Sharing Unexpected Biomarker Results with Study Participants (commentary)
Ann D Hernick (1), M K Brown (2), SM Pinney (2), FM Biro (3), KM Ball (1), RL Bornschein (2).
(1) Breast Cancer Alliance of Greater Cincinnati, (2) Department of Environmental Health, University of Cincinnati College of Medicine, (3) Cincinnati Children’s Hospital Medical Center
Environmental Health Perspectives, 119(1)

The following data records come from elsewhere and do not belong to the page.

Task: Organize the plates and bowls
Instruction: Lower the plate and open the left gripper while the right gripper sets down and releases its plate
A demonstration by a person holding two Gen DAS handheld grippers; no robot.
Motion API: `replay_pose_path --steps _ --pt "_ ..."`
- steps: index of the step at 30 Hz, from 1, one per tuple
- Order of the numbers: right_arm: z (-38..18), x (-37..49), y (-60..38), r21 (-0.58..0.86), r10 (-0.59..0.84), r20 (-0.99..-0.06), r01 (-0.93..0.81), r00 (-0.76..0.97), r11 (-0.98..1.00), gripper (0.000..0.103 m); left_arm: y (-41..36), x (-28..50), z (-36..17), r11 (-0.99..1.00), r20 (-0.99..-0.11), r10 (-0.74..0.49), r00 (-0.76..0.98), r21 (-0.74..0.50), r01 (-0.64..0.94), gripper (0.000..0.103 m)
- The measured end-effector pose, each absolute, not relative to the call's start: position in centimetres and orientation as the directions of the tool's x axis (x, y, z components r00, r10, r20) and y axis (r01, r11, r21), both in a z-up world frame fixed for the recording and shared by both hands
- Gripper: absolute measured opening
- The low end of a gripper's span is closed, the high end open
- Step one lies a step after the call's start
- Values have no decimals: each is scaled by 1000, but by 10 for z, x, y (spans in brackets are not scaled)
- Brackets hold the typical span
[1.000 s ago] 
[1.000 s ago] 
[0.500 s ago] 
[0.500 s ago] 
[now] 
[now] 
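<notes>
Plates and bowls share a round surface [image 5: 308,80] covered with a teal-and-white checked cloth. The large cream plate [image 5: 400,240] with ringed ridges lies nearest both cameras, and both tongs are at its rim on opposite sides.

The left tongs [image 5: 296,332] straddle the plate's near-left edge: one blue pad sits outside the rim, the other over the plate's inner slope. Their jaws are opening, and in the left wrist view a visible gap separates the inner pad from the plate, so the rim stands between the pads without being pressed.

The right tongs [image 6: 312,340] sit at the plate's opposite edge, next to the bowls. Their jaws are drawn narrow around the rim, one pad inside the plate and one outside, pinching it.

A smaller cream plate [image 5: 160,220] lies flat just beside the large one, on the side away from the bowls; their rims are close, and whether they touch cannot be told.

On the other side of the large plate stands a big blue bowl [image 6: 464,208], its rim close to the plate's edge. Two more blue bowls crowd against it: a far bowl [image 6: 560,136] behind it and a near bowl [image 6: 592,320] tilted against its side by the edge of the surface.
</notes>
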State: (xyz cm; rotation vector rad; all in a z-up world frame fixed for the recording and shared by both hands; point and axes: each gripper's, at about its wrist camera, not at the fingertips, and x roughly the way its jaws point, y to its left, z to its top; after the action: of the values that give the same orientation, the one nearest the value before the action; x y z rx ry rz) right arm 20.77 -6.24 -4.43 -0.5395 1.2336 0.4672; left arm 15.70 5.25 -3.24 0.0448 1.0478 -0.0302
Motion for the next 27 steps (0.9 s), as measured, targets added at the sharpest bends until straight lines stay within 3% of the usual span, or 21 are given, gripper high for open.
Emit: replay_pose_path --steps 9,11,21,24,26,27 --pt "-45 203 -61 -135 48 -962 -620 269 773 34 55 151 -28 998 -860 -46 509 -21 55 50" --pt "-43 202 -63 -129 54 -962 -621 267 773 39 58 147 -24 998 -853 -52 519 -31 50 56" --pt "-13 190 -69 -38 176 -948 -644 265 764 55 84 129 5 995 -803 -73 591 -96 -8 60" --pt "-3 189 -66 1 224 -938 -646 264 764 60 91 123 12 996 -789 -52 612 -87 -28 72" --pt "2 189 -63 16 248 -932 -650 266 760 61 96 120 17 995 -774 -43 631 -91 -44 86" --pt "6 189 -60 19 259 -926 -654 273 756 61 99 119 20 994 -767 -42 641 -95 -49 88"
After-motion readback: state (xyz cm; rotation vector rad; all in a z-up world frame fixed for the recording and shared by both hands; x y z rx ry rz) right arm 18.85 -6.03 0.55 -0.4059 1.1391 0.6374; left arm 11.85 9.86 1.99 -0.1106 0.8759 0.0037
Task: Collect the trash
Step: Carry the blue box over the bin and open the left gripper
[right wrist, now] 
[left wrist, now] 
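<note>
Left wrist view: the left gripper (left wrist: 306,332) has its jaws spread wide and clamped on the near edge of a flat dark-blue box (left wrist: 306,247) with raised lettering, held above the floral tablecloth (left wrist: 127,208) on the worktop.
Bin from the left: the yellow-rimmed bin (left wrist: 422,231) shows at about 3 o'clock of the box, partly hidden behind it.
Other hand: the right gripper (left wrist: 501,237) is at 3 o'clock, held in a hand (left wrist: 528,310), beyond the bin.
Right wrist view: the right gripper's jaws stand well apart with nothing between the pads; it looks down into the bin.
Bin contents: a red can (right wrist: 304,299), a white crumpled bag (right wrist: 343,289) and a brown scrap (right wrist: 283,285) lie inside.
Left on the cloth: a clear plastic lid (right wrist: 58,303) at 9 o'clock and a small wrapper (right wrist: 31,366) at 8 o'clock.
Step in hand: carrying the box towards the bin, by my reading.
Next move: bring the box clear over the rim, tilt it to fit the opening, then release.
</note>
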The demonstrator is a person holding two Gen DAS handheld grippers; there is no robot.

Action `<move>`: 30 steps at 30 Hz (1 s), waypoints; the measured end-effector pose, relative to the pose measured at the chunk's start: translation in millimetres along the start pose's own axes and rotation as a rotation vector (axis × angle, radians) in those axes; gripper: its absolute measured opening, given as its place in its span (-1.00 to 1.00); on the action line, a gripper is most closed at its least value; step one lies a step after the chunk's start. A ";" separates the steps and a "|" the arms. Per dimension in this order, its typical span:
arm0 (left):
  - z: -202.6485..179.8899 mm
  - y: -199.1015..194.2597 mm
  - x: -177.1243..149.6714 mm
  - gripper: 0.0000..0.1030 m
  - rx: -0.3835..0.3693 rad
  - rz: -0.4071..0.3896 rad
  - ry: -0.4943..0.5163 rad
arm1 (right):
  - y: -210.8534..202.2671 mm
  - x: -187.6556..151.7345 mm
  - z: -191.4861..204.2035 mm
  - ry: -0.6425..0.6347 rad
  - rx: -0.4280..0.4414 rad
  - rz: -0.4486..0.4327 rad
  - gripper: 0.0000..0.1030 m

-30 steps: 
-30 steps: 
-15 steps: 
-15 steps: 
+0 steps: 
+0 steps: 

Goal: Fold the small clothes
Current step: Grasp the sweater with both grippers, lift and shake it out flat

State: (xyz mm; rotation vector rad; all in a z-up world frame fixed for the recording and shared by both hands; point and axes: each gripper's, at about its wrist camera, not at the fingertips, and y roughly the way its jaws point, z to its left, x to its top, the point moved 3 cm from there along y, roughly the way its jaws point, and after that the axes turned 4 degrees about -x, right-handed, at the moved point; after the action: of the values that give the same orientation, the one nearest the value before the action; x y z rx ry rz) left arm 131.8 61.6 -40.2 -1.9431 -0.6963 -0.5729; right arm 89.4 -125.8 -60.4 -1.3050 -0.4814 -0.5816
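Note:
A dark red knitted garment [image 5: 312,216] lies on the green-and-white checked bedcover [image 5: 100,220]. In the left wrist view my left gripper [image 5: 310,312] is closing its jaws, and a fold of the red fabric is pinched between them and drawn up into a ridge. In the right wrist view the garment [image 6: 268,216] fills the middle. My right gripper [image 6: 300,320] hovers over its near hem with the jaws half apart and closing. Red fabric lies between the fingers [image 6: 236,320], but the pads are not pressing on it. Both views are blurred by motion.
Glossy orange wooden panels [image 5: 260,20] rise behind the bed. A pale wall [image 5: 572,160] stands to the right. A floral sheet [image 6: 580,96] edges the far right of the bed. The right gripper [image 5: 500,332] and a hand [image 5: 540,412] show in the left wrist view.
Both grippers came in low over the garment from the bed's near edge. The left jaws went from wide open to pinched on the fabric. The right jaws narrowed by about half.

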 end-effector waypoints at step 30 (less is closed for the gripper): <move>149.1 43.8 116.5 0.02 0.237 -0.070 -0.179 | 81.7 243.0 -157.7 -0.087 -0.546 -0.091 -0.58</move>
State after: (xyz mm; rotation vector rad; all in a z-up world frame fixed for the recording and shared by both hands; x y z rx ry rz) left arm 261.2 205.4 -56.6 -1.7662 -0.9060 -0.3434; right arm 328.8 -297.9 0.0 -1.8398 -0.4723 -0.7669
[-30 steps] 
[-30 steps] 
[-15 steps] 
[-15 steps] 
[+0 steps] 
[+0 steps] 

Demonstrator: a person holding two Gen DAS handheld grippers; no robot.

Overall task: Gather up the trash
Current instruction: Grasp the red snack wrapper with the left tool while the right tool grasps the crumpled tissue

Published online Sept 29, 2010. DOI:10.1289/ehp.1001988
Background: This commentary discusses the experiences that a research team had with explaining unexpected results with the participants of a research study. The research team was part of the Breast Cancer and the Environment Research Centers (BCERC) and included researchers from laboratory and human studies and members of the community. The BCERC study sites were University of California at San Francisco, Fox Chase Cancer Center and Michigan State University. The Centers conduct studies to investigate whether environmental exposures are associated with the timing of puberty. Early puberty is linked to an increased risk of breast cancer later in life. Blood and urine samples were collected from girls ages 6-7 years old as part of a pilot study to determine if biomarkers could be measured. Environmental biomarkers are substances measured in body fluids or tissues that indicate exposure to environmental chemical. In the Greater Cincinnati study population, we found a higher level of perfluorooctanoate (PFOA) among over ninety percent of the study girls living in a small community.
Objectives: The Cincinnati research team had questions about whether and how to report the PFOA findings to our study families. This commentary discusses the issues considered in our decision, as well as the formats we used to present the findings.
Methods: PFOA (perfluorooctanoic acid) is a type of perfluoro chemical (PFC) which is used in the manufacture of teflon, flame resistant and waterproof clothing; it is also a breakdown product of certain chemicals found in stain-resistant fabrics and grease-resistant coatings. The research team had questions with issues regarding the reporting of unexpected results, that came from unknown sources and with unknown health effects. Ultimately, we did decide to present these findings to the study families through a well developed communication plan.
Discussion: Research team members came from a variety of experiences and backgrounds which led to different opinions about the many issues surrounding these findings. We debated topics such as the Precautionary Principle, the Right to Know and Do No Harm.
Conclusions: Given advances in biomarker technologies and a greater use of research teams that involve people from different backgrounds, a communication plan must be developed for those involved as study participants.